• **What this task involves**: Output every entry exactly as it appears.

-- Task material follows --

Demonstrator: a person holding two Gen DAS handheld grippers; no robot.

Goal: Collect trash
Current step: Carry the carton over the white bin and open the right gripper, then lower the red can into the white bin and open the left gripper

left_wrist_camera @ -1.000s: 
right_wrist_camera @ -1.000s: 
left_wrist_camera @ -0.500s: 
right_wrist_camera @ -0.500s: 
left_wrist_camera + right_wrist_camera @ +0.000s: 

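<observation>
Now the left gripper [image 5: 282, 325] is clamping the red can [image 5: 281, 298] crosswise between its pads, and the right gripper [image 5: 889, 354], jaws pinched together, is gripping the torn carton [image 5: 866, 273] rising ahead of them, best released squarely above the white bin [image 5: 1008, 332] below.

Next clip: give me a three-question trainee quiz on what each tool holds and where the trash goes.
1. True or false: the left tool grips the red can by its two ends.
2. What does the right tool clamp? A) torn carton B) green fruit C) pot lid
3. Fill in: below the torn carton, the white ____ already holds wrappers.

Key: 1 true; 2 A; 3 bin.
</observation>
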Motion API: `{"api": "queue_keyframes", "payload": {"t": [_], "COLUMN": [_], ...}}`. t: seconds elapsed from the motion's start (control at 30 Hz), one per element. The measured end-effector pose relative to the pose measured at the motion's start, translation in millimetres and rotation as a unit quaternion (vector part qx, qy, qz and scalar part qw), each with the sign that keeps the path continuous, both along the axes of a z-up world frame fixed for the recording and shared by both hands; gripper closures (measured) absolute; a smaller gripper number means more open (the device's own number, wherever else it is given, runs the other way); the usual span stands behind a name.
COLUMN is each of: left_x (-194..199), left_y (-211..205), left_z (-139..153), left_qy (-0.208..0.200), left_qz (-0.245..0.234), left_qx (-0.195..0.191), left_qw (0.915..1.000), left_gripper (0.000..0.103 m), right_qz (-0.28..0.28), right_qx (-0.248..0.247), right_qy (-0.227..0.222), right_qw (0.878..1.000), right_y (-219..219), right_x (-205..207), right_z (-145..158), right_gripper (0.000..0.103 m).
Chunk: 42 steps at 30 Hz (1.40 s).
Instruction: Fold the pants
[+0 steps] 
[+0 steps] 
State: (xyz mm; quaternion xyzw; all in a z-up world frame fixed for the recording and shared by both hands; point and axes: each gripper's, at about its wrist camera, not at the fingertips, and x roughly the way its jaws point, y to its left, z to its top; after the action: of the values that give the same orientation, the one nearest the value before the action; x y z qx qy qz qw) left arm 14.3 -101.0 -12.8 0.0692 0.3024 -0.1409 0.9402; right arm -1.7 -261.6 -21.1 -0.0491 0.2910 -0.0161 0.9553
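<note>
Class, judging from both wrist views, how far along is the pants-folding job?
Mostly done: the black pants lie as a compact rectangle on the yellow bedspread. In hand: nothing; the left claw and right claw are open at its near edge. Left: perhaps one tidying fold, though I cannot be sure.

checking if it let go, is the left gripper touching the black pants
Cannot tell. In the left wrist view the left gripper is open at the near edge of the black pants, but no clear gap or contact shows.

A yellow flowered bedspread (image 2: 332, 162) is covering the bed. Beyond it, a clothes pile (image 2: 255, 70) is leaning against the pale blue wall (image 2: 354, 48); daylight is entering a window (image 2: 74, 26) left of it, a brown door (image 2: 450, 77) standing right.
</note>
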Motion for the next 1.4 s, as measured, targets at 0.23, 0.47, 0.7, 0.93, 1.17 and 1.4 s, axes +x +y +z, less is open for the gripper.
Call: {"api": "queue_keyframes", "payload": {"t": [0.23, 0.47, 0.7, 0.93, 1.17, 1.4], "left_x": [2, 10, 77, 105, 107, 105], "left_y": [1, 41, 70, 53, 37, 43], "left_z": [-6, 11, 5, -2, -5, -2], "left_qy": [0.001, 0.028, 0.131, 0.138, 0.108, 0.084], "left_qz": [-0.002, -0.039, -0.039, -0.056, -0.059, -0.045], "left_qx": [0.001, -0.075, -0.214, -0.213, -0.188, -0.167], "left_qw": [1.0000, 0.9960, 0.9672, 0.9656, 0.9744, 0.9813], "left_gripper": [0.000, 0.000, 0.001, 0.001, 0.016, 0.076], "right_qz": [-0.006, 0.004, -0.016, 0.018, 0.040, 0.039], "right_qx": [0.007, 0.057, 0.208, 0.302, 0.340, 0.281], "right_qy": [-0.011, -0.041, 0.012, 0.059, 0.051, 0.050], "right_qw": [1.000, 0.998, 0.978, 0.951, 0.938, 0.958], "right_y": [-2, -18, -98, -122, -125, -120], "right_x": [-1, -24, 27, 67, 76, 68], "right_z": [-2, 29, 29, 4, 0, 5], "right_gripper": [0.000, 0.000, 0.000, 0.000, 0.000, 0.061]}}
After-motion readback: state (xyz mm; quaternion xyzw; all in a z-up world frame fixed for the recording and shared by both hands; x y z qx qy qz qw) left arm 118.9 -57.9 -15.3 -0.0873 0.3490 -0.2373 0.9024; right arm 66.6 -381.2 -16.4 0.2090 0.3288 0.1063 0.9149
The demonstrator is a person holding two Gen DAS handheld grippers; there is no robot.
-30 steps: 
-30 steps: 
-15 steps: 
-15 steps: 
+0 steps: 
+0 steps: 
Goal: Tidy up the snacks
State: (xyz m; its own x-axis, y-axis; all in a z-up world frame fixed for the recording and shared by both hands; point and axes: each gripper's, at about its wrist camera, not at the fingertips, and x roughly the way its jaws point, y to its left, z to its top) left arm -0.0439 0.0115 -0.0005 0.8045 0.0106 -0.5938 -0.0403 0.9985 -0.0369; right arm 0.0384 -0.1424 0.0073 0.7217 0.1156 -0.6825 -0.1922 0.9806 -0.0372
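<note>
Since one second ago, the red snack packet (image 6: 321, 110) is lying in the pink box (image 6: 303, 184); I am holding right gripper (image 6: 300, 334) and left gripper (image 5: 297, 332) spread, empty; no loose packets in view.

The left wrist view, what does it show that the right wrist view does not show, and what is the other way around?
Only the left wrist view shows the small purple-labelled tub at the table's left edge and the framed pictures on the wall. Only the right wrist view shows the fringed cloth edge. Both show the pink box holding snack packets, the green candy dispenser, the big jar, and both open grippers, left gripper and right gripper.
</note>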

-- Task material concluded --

• **Result of this exercise**:
Demonstrator: a person holding two Gen DAS handheld grippers; no robot.

Goal: Collect trash
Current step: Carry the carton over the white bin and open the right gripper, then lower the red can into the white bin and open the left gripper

left_wrist_camera @ -1.000s: 
right_wrist_camera @ -1.000s: 
left_wrist_camera @ -0.500s: 
right_wrist_camera @ -0.500s: 
left_wrist_camera + right_wrist_camera @ +0.000s: 

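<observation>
Now the left gripper [image 5: 282, 325] is clamping the red can [image 5: 281, 298] crosswise between its pads, and the right gripper [image 5: 889, 354], jaws pinched together, is gripping the torn carton [image 5: 866, 273] rising ahead of them, best released squarely above the white bin [image 5: 1008, 332] below.

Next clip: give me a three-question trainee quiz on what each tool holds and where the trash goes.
1. True or false: the left tool grips the red can by its two ends.
2. What does the right tool clamp? A) torn carton B) green fruit C) pot lid
3. Fill in: below the torn carton, the white ____ already holds wrappers.

Key: 1 true; 2 A; 3 bin.
</observation>
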Motion API: `{"api": "queue_keyframes", "payload": {"t": [_], "COLUMN": [_], ...}}`. t: seconds elapsed from the motion's start (control at 30 Hz), one per element. The measured end-effector pose relative to the pose measured at the motion's start, translation in millimetres and rotation as a unit quaternion (vector part qx, qy, qz and scalar part qw), each with the sign that keeps the path continuous, both along the axes of a z-up world frame fixed for the recording and shared by both hands; gripper closures (measured) absolute; a smaller gripper number means more open (the device's own number, wherever else it is given, runs the other way); the usual span stands behind a name.
COLUMN is each of: left_x (-194..199), left_y (-211..205), left_z (-139..153), left_qy (-0.208..0.200), left_qz (-0.245..0.234), left_qx (-0.195..0.191), left_qw (0.915..1.000), left_gripper (0.000..0.103 m), right_qz (-0.28..0.28), right_qx (-0.248..0.247), right_qy (-0.227..0.222), right_qw (0.878..1.000), right_y (-219..219), right_x (-205..207), right_z (-145..158), right_gripper (0.000..0.103 m).
Chunk: 42 steps at 30 Hz (1.40 s).
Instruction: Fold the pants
[+0 steps] 
[+0 steps] 
State: (xyz mm; quaternion xyzw; all in a z-up world frame fixed for the recording and shared by both hands; point and axes: each gripper's, at about its wrist camera, not at the fingertips, and x roughly the way its jaws point, y to its left, z to its top; after the action: of the values that give the same orientation, the one nearest the value before the action; x y z qx qy qz qw) left arm 14.3 -101.0 -12.8 0.0692 0.3024 -0.1409 0.9402; right arm -1.7 -261.6 -21.1 -0.0491 0.2910 -0.0161 0.9553
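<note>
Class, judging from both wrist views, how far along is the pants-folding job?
Mostly done: the black pants lie as a compact rectangle on the yellow bedspread. In hand: nothing; the left claw and right claw are open at its near edge. Left: perhaps one tidying fold, though I cannot be sure.

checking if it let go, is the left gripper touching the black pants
Cannot tell. In the left wrist view the left gripper is open at the near edge of the black pants, but no clear gap or contact shows.

A yellow flowered bedspread (image 2: 332, 162) is covering the bed. Beyond it, a clothes pile (image 2: 255, 70) is leaning against the pale blue wall (image 2: 354, 48); daylight is entering a window (image 2: 74, 26) left of it, a brown door (image 2: 450, 77) standing right.
</note>
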Motion for the next 1.4 s, as measured, targets at 0.23, 0.47, 0.7, 0.93, 1.17 and 1.4 s, axes +x +y +z, less is open for the gripper.
Call: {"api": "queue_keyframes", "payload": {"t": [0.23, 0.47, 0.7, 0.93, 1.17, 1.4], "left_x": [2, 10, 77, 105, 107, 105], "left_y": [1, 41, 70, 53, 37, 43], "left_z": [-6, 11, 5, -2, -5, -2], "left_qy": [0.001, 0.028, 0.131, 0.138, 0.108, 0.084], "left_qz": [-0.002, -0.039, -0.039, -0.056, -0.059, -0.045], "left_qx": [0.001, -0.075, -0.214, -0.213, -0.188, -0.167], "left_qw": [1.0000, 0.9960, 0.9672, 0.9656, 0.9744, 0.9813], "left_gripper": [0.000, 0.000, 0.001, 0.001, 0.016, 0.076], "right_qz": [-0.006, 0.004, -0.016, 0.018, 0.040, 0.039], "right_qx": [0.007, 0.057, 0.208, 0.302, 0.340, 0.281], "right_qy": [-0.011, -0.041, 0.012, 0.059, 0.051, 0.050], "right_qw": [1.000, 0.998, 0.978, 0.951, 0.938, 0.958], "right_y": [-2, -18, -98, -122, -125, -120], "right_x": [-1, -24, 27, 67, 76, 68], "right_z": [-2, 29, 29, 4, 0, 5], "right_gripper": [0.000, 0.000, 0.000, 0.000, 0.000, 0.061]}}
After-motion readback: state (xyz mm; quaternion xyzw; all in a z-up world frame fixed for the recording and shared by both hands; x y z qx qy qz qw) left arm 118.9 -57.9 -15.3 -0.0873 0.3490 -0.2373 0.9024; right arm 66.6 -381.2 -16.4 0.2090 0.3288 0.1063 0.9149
The demonstrator is a person holding two Gen DAS handheld grippers; there is no robot.
-30 steps: 
-30 steps: 
-15 steps: 
-15 steps: 
+0 steps: 
+0 steps: 
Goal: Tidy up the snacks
State: (xyz m; its own x-axis, y-axis; all in a z-up world frame fixed for the recording and shared by both hands; point and axes: each gripper's, at about its wrist camera, not at the fingertips, and x roughly the way its jaws point, y to its left, z to its top) left arm -0.0439 0.0115 -0.0005 0.8045 0.0106 -0.5938 -0.0403 0.9985 -0.0369; right arm 0.0384 -0.1424 0.0073 0.7217 0.1156 -0.6825 -0.1922 0.9806 -0.0372
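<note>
Since one second ago, the red snack packet (image 6: 321, 110) is lying in the pink box (image 6: 303, 184); I am holding right gripper (image 6: 300, 334) and left gripper (image 5: 297, 332) spread, empty; no loose packets in view.

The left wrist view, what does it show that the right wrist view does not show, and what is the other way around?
Only the left wrist view shows the small purple-labelled tub at the table's left edge and the framed pictures on the wall. Only the right wrist view shows the fringed cloth edge. Both show the pink box holding snack packets, the green candy dispenser, the big jar, and both open grippers, left gripper and right gripper.
</note>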

There is nothing more to the output.